ルトガー・ブレグマン著『 Humankind 希望の歴史 』(下) を読む

 先日、『Humankind 希望の歴史(上)・人類が善き未来をつくるための18章』を読んだら、どうしても(下)も読みたくなって、いつも行っている町田の書店には在庫がなかったので取り寄せてもらって入手。
 (上)同様、(下)も、実に読み応えのある、刺激的な内容だった。

    

 この著書『Humankind 希望の歴史』(上)では、性悪説の根拠とされていた今までの学説や報道を1つ1つ丹念に調べ直して、定説となっているのを覆し、「人は本質的には善であるのではないか」と考察していた。

 そして(下)では、さらにそれを深く考察して、「信頼と交流、人の本質的な善」をベースにしたものの見方をすれば、もっと住みよい社会に再構築できるのではないかと提言しているのだ。

 例えば、著者の記述の中で
「興味深いのは、20世紀の2つの主要なイデオロギーである資本主義と共産主義が、この人間観を共有していたことだ。
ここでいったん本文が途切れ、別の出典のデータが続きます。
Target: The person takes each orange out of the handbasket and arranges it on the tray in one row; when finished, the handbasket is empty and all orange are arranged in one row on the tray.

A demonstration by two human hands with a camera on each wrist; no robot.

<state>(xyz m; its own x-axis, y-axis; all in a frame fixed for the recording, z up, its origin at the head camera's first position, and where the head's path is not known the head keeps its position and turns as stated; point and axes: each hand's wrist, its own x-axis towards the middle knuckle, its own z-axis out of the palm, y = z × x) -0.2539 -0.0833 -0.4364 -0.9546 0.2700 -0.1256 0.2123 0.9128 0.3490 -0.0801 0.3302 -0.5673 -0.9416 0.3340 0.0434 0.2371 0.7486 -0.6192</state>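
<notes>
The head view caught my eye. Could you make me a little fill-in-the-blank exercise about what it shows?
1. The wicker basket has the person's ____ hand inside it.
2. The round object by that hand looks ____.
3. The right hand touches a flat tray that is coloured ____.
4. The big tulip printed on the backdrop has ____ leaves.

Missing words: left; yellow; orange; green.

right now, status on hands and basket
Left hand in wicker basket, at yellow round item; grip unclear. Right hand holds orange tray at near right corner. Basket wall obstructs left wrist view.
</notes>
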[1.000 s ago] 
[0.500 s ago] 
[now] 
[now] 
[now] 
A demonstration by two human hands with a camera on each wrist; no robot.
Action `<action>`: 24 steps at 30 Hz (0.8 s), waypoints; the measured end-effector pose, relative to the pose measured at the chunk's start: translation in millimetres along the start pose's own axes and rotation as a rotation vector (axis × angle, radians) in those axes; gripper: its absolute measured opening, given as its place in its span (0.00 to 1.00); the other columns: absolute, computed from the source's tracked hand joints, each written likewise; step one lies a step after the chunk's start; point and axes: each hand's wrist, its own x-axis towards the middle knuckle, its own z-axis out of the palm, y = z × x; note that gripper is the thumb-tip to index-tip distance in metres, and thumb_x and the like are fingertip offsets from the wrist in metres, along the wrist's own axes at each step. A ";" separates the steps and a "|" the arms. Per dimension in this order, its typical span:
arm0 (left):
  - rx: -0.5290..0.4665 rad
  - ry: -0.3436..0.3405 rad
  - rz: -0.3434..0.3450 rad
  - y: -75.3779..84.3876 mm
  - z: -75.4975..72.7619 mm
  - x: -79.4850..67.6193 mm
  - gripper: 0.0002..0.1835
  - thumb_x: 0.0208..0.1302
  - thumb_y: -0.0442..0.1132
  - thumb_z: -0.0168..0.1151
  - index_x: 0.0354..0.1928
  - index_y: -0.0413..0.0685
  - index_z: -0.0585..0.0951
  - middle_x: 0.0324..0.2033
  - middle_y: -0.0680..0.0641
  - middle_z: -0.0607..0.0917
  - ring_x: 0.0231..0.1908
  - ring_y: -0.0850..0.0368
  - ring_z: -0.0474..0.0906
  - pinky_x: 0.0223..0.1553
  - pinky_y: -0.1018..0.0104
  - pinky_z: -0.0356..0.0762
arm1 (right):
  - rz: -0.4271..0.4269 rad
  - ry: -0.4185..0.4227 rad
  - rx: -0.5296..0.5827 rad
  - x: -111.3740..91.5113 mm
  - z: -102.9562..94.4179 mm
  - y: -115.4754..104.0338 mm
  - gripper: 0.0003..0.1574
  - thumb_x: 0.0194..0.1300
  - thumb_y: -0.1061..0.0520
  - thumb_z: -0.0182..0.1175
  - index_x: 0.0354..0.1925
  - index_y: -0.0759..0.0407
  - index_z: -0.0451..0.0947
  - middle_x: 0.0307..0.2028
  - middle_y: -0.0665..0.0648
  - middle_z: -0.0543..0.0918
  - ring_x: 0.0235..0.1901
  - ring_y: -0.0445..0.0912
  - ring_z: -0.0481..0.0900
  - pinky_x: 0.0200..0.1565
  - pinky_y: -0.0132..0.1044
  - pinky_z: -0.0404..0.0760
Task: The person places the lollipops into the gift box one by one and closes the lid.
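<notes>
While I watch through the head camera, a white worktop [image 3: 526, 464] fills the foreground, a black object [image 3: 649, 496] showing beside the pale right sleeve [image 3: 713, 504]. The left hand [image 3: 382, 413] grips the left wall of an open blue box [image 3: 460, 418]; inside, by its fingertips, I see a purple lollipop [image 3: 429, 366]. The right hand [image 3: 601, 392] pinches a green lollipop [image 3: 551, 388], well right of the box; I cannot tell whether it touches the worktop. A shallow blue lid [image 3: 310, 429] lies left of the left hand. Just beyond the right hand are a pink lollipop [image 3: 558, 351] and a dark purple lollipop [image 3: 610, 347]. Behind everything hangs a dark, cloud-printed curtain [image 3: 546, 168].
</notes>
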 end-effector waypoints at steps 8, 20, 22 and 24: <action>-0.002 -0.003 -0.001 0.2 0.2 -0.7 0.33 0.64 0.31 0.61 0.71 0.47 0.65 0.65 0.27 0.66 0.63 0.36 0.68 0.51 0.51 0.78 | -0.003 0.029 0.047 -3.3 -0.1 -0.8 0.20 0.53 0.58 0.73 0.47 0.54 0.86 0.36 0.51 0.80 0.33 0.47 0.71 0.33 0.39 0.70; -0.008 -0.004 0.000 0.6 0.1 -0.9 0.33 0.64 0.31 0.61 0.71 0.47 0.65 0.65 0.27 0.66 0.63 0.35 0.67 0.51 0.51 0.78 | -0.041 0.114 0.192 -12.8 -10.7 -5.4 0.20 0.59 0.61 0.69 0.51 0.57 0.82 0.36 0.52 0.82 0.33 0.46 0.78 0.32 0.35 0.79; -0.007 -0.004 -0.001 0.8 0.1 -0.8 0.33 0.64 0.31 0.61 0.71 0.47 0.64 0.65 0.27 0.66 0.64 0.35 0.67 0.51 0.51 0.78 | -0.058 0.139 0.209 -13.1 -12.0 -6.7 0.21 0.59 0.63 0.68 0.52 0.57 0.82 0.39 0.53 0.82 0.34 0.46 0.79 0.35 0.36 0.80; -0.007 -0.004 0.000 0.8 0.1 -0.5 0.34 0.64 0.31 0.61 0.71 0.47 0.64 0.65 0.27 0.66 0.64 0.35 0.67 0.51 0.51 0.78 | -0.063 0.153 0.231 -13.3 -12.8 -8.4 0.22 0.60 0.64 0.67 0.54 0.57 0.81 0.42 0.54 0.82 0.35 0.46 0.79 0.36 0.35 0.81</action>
資本主義者も共産主義者も、人を行動させるには2つの方法しかない、それはニンジンと棍棒だ、と語る。資本主義者がニンジン(つまり、金)に頼る一方、共産主義者は主に棍棒(つまり、罰)に頼った。両者はあらゆる点で異なったが、同意できる1つの基本的前提があった。人は放っておくと、やる気にならない、というものだ。」と述べ、
「心理学や生物学、考古学や人類学、社会学歴史学における最新の証拠を見ると、わたしたち人間は数千年にわたって、誤った自己イメージに操られてきたと言わざるを得ない。ずいぶん長い間、わたしたちは、人間は利己的、悪く言えば、獣だと思い込んできた。」
「しかし今、人類とその歴史に対するこの見方が、まったくの間違いだったことを理解した。」
「大半の人は親切で寛大だと考えるようになれば、全てが変わるはずだ。そうなれば、学校、刑務所、ビジネス、民主主義の構造を全面的に考え直すことができる。そして、人生をどう生きるか、ということも。」と、社会の再構築に希望を見いだしている。
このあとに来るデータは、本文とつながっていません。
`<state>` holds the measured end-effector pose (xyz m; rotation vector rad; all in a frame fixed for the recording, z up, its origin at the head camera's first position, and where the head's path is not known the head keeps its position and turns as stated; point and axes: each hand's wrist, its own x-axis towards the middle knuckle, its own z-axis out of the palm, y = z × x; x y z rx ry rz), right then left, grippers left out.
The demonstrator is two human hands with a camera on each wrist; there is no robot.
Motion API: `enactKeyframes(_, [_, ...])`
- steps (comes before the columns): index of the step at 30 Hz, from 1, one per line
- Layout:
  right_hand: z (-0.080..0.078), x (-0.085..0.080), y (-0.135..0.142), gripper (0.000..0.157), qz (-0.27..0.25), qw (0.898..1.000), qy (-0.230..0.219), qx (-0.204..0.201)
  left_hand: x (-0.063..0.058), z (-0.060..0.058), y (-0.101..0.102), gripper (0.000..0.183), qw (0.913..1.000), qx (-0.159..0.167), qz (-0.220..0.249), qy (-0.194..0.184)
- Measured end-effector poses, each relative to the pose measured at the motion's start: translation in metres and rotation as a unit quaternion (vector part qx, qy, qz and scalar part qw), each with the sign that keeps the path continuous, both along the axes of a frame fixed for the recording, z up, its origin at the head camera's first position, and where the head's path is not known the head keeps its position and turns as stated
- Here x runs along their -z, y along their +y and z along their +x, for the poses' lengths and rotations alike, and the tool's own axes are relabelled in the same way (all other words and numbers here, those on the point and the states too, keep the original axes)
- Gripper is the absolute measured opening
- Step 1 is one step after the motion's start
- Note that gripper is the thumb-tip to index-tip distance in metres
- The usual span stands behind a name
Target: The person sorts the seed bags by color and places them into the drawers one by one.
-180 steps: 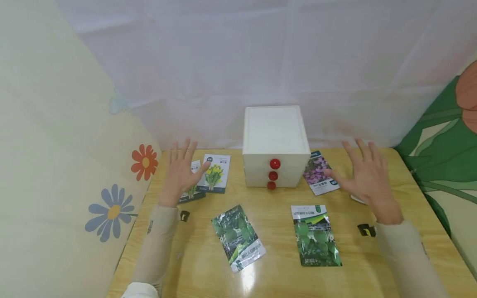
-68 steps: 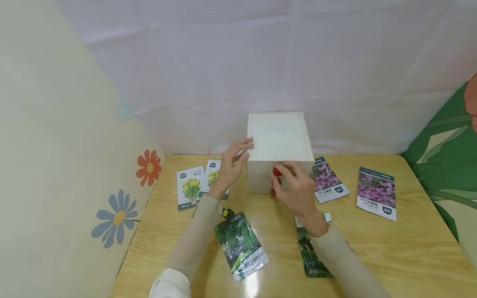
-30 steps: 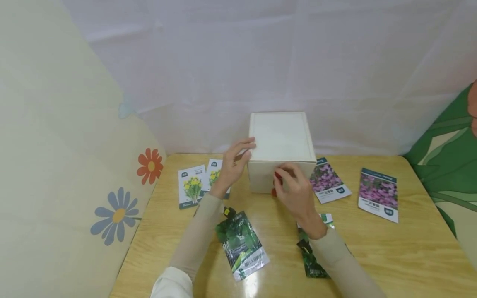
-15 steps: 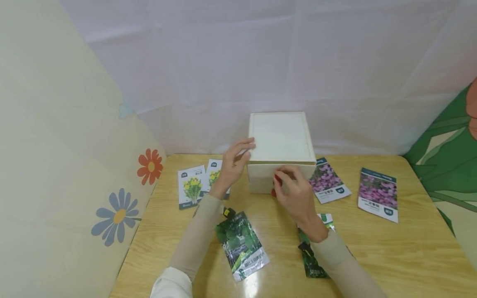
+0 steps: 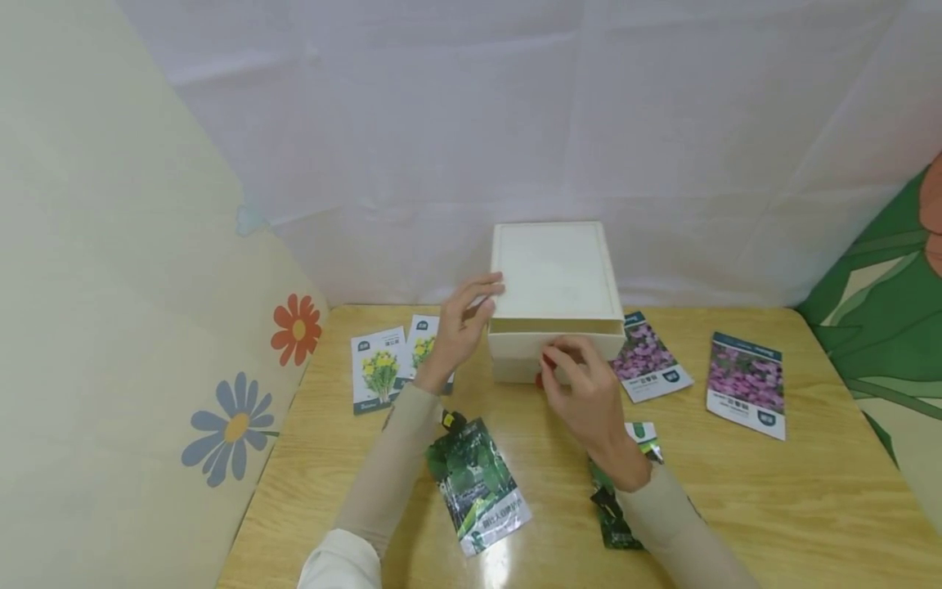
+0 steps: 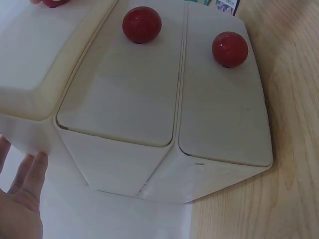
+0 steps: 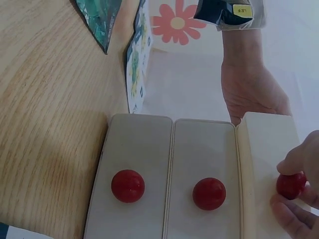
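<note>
A small white drawer box [image 5: 555, 270] with three drawers stands against the back cloth, each drawer with a round red knob. My right hand [image 5: 589, 397] pinches the top knob [image 7: 290, 185] between thumb and fingers. The top drawer [image 5: 518, 343] is pulled partway out, with a gap showing under the box's top. My left hand [image 5: 462, 327] rests against the box's left side, its fingertips on the upper edge. In the right wrist view, the middle knob [image 7: 209, 193] and bottom knob [image 7: 128, 185] sit on drawers that are flush.
Seed packets lie on the wooden table [image 5: 545, 523]: yellow-flower packets [image 5: 379, 370] at left, a purple-flower packet [image 5: 649, 357] beside the box, another purple packet [image 5: 746, 384] farther right. In front lies a green leafy packet [image 5: 478, 487]; another green packet [image 5: 618, 523] is partly under the right forearm.
Both hands came from raised and spread to the box. The right hand took the top knob and drew the top drawer toward me, widening the gap. The left hand stays at the box's side.
</note>
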<state>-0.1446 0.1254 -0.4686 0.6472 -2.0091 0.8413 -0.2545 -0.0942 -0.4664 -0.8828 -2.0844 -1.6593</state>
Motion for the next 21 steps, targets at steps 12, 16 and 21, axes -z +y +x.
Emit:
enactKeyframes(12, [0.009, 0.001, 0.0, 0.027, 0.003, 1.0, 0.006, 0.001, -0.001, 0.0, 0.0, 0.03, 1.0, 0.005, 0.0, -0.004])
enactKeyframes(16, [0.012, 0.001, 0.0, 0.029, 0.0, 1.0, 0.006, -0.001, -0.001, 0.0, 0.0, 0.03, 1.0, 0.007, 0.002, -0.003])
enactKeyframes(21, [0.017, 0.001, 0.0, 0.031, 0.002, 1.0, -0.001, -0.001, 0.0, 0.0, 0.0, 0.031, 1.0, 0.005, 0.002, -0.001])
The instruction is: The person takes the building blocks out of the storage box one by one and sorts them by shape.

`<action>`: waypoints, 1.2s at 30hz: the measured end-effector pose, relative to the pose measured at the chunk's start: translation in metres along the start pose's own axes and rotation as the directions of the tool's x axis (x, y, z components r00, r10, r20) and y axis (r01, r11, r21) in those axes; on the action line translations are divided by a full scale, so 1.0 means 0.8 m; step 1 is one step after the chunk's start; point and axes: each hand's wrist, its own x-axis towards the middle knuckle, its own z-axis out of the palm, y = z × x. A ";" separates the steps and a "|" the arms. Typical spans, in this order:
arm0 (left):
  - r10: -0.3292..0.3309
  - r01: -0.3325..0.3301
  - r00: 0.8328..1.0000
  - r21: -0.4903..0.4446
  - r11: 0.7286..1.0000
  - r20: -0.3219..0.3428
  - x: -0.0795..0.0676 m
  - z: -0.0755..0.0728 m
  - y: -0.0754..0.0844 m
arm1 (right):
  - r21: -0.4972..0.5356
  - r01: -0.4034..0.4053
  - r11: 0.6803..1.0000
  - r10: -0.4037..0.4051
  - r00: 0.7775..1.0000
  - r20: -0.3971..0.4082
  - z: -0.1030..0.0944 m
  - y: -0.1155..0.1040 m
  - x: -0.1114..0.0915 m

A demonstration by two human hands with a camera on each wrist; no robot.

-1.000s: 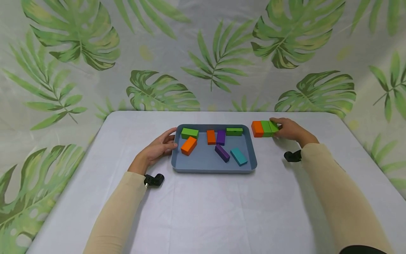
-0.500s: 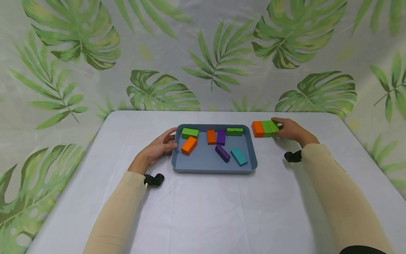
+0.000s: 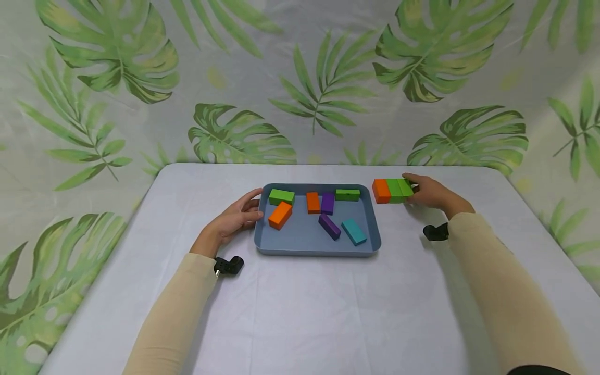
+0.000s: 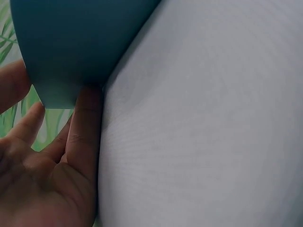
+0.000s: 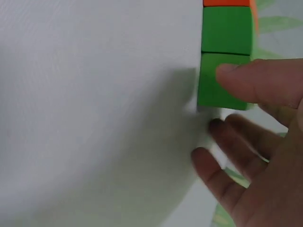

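Note:
My left hand rests at the left end of a blue-grey tray. Its fingers lie fairly straight along the tray's outer wall, with the thumb near the rim. Right of the tray, my right hand pinches a green block at the end of a short row. In the right wrist view, its thumb presses the face of that green block; the other fingers spread below. Beside it in the row stand a second green block and an orange block.
Inside the tray lie loose blocks: green, orange, another orange, purple, a second purple, another green and teal. A white cloth covers the table; a leaf-printed backdrop rises behind.
Almost nothing differs. The whole scene shifts very slightly in the head view; both hands keep their places at the tray and the green block.

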 end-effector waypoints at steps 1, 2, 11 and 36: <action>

 その上で、最後のエピローグで、「そこにいる人々は、互いに対して善良でありたいと心から思っているのだ」と言いきり、「人生の指針とすべき10のルール」を具体的に提唱している。
 この感想を読んだだけでは、何と甘い見方・考えだと思うかもしれないが、本書を読めば、それが具体的に考察されて、希望が持てる、そんな内容なのだ。

 最後に、もう1つ記しておきたいことがある。
 それは「共感」についてである。
 著者は「共感は目を塞ぐ」といい、「共感はわたしたちの寛大さを損なう。なぜなら、犠牲者に共感するほど、敵をひとまとめに『敵』と見なすように」なり、善人を悪人へと転じてしまうと言っている。
 僕も自分に引き付けてみると、日々、ニュースを見ていても、悲惨な映像を流し続けている報道者に共感して、一方的に「悪人」をひとまとめに作りだしている自分がいやしないか、そんな事を思った。
 著者は──より重要なのは「共感」でなく「思いやり」だ──と述べている。